* [WHAT IS BEING ASKED]: Please repeat, unchanged, the lines at the top of the listing below, ending with the one that has "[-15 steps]".

··········

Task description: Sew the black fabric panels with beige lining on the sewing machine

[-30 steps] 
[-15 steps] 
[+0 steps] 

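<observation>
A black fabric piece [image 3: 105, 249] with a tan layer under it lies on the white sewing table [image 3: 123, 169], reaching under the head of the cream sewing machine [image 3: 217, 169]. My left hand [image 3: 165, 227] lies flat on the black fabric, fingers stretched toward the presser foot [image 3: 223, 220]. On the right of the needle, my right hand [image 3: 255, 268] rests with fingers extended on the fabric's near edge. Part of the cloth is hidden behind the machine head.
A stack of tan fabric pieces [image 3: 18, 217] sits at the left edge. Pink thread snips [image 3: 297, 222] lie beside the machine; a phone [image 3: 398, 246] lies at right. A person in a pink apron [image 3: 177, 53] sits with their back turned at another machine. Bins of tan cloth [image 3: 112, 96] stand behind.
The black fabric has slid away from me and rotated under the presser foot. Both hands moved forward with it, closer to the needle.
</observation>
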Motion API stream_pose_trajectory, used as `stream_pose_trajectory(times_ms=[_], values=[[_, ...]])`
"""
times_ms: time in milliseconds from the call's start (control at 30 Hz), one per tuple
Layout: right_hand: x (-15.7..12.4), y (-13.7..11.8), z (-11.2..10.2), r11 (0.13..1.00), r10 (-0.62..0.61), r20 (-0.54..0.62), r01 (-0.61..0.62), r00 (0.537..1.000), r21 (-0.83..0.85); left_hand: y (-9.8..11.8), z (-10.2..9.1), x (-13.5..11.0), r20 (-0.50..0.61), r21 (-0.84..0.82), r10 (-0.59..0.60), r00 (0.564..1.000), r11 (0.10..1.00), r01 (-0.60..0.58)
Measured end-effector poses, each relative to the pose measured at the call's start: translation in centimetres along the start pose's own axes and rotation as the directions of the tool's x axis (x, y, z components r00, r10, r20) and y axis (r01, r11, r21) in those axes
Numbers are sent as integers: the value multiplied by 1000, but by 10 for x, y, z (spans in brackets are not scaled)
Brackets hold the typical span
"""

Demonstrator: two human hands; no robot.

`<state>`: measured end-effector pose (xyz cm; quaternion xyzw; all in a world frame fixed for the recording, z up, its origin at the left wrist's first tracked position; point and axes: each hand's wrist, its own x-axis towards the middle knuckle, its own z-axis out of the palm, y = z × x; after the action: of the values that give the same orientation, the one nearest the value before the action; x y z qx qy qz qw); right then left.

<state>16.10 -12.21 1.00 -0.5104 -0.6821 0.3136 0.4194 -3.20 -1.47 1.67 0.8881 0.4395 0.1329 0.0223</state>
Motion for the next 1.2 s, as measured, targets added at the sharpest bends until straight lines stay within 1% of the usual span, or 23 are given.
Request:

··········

* [ANSWER BOX]:
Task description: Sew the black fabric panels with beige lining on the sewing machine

[-30 steps] 
[-15 steps] 

Apart from this answer, nothing more is required.